Appointed by the Kremlin in October after his predecessor, Yury Luzhkov, was sacked over corruption scandals, Sobyanin was previously Prime Minister Vladimir Putin's chief of staff, after serving as governor in the Siberian region of Tyumen.

He is reserved and seemingly gray, speaking in officialese, in contrast to his flat-capped populist predecessor Luzhkov. His one acknowledged hobby is hunting.

-- 'Moscow cannot develop further' --

As a longterm solution, Moscow city hall wants to create a greater Moscow, or "Big Moscow", in the city's first expansion since 1961. It has released a rough map and frozen sales of land in the targeted area.

It is clear the plan has backing at the highest level. "Moscow cannot develop further within its limits," Putin said. Dramatically, President Dmitry Medvedev has called for government institutions to move out of the city limits.

Central Moscow would in turn become "a historical, tourism area" another expert working on the strategy, Alexander Savchenko, told Ogonyok magazine.

"We think there should be no new office buildings inside the Garden Ring (central ring road), no more than there should be demolition of historic buildings."

But the drive has already seen plenty of controversy.

The pavement works have not impressed many Muscovites, who wheezed their way through the dust and dodged traffic as pavements disappeared for days on end.

While the idea was a good one, it has been poorly executed and rushed, experts said.

"It's quite skilled manual work and the people who are doing it do not have enough experience," Glazychev said. "I'm afraid that a significant part will have to be redone."

According to one joke that did the rounds: "When Luzhkov left, he buried his treasure under one of the pavements and Sobyanin is trying to find it."

The plan to create a greater Moscow has sparked widespread bemusement and suspicion among the residents of the area affected.

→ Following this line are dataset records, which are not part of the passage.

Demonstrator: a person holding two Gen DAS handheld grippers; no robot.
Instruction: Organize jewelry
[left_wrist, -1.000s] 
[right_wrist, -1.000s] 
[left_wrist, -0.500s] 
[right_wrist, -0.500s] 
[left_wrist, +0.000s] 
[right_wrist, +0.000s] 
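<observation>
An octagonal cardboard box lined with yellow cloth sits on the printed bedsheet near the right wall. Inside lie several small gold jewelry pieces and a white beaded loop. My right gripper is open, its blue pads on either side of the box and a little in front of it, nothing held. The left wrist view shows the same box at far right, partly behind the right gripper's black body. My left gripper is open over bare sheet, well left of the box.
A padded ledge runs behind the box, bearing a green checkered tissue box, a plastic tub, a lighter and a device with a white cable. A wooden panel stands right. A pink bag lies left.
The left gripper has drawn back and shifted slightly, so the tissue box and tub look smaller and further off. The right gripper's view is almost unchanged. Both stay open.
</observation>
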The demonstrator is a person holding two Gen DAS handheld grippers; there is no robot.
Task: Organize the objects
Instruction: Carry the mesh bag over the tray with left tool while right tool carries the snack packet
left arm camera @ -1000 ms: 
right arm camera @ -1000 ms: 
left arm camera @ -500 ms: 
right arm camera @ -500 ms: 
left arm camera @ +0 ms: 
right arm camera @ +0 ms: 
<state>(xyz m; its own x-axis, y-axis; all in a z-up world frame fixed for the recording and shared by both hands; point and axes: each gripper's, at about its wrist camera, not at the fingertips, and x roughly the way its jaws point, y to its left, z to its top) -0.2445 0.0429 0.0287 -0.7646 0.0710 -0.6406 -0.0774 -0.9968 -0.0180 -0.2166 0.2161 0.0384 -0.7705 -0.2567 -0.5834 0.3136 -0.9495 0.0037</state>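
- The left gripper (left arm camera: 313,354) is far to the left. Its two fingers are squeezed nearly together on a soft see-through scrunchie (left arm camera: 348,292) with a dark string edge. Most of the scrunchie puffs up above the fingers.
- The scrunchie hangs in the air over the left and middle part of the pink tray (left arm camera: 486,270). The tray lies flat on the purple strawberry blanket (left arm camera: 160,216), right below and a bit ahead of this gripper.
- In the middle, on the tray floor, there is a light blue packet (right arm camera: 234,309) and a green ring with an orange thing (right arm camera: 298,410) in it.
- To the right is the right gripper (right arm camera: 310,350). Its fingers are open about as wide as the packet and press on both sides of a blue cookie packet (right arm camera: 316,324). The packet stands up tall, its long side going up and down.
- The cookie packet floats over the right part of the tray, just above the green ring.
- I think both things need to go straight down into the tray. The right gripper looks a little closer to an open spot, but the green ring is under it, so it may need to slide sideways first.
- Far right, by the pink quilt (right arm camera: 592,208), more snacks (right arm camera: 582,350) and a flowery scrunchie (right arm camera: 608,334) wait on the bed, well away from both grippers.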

"There seem to be no plans to ask the region's residents if they agree with handing over to Moscow districts that are donors to the regional budget," liberal Yabloko party leader Sergei Mitrokhin said in a statement.

-- 'Shortsighted' --

Meanwhile, there has been scepticism over Sobyanin's announcement of a freeze on demolitions and promises to include preservationists in the decision making process.

Konstantin Mikhailov of Arkhnadzor architecture preservation group said he had "not seen a single document" on the decision to freeze demolitions" and that after ceasing for a couple of months, they then restarted.

"The city authorities clearly do not intend to coordinate with preservationists. They intend to make decisions independently," he warned, calling the decision "put it mildly, shortsighted."

Sobyanin's first act as mayor was to stand on a rooftop to watch the spectacularly snarled traffic. But "in a year, practically nothing has been done," complained Alexander Shumsky, who heads Moscow Centre for Fighting Traffic Jams, a pressure group.

"Sobyanin is a strong person, he has the will and the support from the federal centre. The question is whether he understands the situation."

The average speed of traffic in Moscow has fallen to 16 kilometres per hour last year. And while Sobyanin has created more parking spaces, he bungled an attempt to introduce bus lanes, Shumsky said.

This being Moscow, allegations of corruption have never been far. As soon as the pavement campaign started, a rumour spread that Sobyanin's wife, Irina Rubinchik, was in the paving stone business, just as Luzhkov's wife heads a construction company.

Rubinchik was nicknamed "Irina the Kerb" back in Tyumen, Kommersant business daily claimed.

But in an interview with the Vedomosti business daily, Sobyanin categorically denied the accusations. "My wife works as a child-minder at a kindergarten. She has never had anything to do with any business."

"We repair hundreds of polyclinics and hospitals... but when we remove a few hundred metres of asphalt, suddenly everyone notices," he said.